• TASK GOAL
Each line below should be written out again without any change.

══ SUPPLIED INFORMATION

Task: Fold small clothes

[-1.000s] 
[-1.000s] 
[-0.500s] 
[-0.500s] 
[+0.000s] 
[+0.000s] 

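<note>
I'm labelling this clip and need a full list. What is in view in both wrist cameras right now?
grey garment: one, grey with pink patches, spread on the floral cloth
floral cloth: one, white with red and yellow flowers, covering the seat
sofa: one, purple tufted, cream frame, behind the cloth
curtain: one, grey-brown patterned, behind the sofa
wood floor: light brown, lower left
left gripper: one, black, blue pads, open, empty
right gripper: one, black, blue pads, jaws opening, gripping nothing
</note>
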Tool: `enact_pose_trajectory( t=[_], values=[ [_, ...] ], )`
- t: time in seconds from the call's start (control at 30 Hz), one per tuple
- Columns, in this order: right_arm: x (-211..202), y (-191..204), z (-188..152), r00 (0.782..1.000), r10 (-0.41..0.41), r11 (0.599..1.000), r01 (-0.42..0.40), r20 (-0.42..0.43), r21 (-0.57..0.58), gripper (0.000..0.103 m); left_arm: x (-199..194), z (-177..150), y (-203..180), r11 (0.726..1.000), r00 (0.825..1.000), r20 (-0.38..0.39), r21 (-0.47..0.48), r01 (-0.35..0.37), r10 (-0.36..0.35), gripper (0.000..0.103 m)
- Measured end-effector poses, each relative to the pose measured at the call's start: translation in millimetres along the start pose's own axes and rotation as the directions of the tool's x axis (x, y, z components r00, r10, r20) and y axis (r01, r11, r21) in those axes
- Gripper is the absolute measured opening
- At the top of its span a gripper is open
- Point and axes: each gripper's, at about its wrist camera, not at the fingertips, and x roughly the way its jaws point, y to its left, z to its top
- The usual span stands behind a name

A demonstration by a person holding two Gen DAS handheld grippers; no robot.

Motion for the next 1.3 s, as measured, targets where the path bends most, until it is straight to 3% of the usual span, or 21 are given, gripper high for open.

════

• RESPONSE TO THE EXERCISE
Task: Fold small clothes

[-1.000s] 
[-1.000s] 
[-0.500s] 
[-0.500s] 
[+0.000s] 
[+0.000s] 

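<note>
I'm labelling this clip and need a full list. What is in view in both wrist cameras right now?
grey garment: one, grey with pink patches, spread on the floral cloth
floral cloth: one, white with red and yellow flowers, covering the seat
sofa: one, purple tufted, cream frame, behind the cloth
curtain: one, grey-brown patterned, behind the sofa
wood floor: light brown, lower left
left gripper: one, black, blue pads, open, empty
right gripper: one, black, blue pads, jaws opening, gripping nothing
</note>
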Tool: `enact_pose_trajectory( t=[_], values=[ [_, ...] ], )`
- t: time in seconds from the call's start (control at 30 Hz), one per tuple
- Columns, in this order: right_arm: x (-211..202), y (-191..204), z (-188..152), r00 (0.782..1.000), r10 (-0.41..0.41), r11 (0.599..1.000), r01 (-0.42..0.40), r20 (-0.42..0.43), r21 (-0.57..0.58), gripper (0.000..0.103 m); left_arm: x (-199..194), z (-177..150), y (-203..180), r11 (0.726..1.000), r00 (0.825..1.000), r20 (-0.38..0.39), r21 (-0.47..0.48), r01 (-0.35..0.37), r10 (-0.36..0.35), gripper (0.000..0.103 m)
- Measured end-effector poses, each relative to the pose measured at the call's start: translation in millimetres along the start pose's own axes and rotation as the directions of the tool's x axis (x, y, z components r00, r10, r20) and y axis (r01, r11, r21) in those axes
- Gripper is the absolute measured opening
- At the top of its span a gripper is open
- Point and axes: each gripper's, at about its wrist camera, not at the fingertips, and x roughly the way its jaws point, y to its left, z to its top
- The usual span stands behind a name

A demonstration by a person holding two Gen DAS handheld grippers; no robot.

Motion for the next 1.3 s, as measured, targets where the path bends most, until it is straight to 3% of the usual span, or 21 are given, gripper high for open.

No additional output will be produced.